Key users ran a report each day that took 25-30 minutes to complete. After migration to a VDI desktop user environment, the report would take up to an hour, and this meant that time-critical compliance processes might miss their target completion times.
As part of the move to VDI, the reporting application was packaged to run on a XenApp server. The user accessed the published application via an ESXi-based VDI solution. The published application used a single active application server and a database server.
We saw the following protocols used by the system:
- SMB2 (Server Message Block Version 2)
- TDS (Tabular Data Stream, used for Database communications)
- ICA (Citrix access to VDI and application server)
Users are located in the UK and Ireland. The servers are hosted in two UK datacentres.

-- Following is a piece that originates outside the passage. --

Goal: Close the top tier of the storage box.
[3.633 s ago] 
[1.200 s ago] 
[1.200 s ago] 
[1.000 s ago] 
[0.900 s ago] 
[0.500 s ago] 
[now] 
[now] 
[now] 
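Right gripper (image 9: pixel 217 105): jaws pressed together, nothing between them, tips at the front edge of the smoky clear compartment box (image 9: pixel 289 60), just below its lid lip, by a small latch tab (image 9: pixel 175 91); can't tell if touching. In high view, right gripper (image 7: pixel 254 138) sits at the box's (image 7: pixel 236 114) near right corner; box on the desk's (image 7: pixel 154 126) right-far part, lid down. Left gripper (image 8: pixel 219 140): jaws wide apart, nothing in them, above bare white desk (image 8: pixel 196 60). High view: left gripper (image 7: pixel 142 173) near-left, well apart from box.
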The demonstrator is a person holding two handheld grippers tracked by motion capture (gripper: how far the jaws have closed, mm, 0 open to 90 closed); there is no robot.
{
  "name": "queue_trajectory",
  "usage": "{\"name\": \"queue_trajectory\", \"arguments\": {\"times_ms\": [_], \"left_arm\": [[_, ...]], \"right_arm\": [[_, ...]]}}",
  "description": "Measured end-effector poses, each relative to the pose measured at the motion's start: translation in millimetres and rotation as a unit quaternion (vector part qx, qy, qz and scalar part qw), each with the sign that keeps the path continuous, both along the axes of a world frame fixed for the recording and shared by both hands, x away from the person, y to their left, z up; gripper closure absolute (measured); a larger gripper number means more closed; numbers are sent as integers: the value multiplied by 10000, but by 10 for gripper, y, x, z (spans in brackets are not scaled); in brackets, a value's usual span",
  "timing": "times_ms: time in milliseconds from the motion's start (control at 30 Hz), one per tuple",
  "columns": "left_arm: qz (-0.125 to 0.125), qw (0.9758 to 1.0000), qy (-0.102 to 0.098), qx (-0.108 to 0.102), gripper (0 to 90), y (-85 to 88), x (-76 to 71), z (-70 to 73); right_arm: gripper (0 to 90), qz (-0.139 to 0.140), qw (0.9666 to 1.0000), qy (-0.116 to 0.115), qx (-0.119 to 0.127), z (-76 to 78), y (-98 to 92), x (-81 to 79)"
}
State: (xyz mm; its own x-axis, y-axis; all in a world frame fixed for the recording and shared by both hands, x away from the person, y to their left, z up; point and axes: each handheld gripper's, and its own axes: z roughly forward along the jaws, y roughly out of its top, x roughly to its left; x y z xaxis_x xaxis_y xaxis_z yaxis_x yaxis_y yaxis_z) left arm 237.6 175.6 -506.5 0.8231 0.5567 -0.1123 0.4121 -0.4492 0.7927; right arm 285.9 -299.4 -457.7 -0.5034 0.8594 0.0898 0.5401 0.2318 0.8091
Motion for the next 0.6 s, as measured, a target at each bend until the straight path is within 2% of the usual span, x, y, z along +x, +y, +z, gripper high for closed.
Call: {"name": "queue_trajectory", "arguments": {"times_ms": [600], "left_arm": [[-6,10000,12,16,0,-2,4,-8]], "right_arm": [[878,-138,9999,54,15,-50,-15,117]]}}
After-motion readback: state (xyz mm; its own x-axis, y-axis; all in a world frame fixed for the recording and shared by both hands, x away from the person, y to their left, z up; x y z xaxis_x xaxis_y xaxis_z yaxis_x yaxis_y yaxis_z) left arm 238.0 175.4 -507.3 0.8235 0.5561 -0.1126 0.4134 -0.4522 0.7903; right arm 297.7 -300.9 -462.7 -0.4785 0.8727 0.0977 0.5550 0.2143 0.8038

Network traffic was captured initially at the application server. The report took 57 minutes to complete.
This showed that the client accessed the application server via SMB2 and that although the client sent the application server about 180,000 requests, the total time to service those was about 4 minutes. Therefore, the application server was not causing any significant delay.

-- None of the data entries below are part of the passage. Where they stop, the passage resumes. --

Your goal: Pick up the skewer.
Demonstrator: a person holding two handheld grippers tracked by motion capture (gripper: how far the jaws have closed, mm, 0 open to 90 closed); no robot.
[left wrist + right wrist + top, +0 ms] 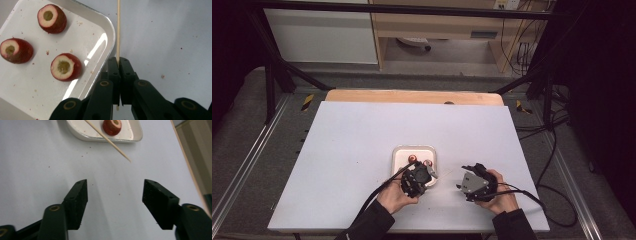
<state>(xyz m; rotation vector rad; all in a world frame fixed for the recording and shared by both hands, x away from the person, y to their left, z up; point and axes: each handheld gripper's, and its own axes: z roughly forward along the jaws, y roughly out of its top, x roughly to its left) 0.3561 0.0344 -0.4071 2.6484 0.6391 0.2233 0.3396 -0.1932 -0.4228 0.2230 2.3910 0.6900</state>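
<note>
A white tray (100,30) holds three red cored fruits, one at the top (52,18), one at the left (16,50) and one nearest my jaws (66,67). My left gripper (119,60) is shut on a thin wooden skewer (118,30), which points away past the tray's corner. In the high view the left gripper (421,176) sits at the tray's (399,157) near right corner. The skewer (447,173) reaches toward my right gripper (462,179). In the right gripper view, my right gripper (115,192) stands open over the bare table, with the skewer's tip (126,158) just ahead of it.
The white table top (362,150) has a wooden strip (412,96) along its far edge. Black cables (552,200) trail off the table's right side. A black frame and shelving stand beyond the table.
</note>
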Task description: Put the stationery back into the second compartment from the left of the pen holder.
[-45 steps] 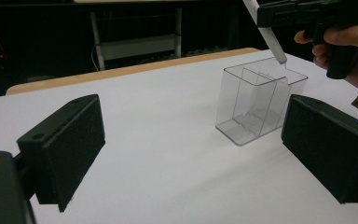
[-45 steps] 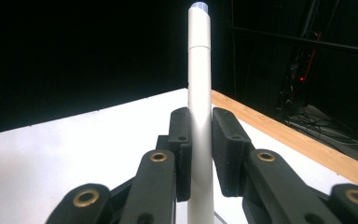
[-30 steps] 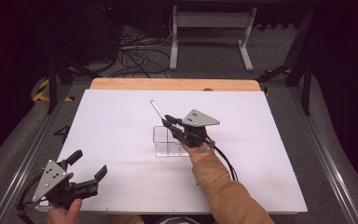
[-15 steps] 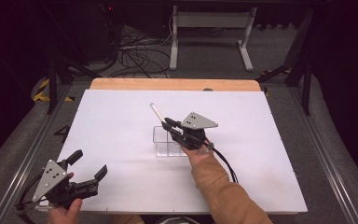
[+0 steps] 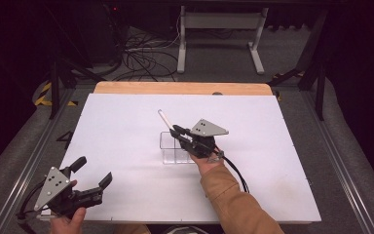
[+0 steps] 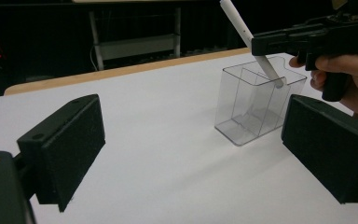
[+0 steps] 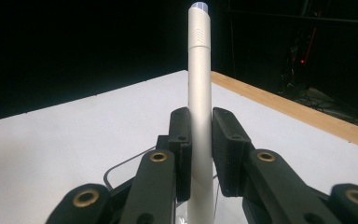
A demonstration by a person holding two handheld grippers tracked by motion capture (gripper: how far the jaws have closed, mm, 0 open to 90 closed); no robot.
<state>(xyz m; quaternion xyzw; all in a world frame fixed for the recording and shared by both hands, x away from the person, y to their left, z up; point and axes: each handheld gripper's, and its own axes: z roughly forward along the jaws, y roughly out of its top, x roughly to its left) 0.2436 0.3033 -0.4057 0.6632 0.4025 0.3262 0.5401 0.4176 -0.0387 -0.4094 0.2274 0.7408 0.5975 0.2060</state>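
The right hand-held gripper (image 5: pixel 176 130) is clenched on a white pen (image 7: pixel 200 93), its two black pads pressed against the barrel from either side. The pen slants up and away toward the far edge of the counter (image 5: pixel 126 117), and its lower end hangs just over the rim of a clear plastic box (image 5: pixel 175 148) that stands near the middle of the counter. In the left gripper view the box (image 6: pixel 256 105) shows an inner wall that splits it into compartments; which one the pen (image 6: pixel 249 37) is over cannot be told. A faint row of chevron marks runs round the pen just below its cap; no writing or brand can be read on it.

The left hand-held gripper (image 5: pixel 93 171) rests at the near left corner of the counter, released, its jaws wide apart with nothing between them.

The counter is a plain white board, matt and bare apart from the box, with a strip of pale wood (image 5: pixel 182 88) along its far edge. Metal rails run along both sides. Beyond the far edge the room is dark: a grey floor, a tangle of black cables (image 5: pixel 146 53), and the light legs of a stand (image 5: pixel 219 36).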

The next step was to examine what the client was doing. This can be quite tricky in a virtualised environment as normally the application client might run on any available XenApp server. We pinned the application to a single XenApp server and captured the network traffic on that server so that we could see all client-side network traffic. We saw that the client was even more chatty than was at first thought. We observed much more traffic with this capture, the same 180,000 requests to the application server but also about 590,000 requests directly to the database server.
Analysis of the capture showed that the time for the application server to respond to the 180,000 requests had increased from 4 to over 10 minutes. This indicated that the network round-trip time from the XenApp server to the application server (and the database) was about 2.3 ms.
The total network time for the 770,000 requests was about 29 minutes, but although this was a very significant time, there were many simultaneous TCP sessions to both the application and the database servers, and if many of these were concurrent then it would dilute the effect of this 29 minutes on the overall elapsed time. So, we still couldn’t be sure that the 2.3ms network time was the cause of the problem without undertaking some further analysis.
In order to see how much concurrency there was, we had to find how much time was spent where the XenApp server was not waiting for a response from either server. We produced a program to calculate this time through the network capture. It was found to be just over 20 minutes.
The total time to run the report was 3434 secs
Gap time (client not waiting) 806 secs
Time client waiting (total time minus gaps) 2628 secs
Total measured response time 2638 secs
This shows that there was 10 seconds of concurrent requests. This could be discounted as it was such a low value. Therefore, the delay due to network round trips is the full value stated earlier. This means that moving the client running on XenApp into the same data centre as the other two servers had the potential to improve the time by about half-an-hour.
The solution was very simple. Our customer provisioned extra XenApp servers in the same data centre as the two other servers and ensured that the application was run from those. This reduced the time taken to run the report back to the expected 25-30 minutes.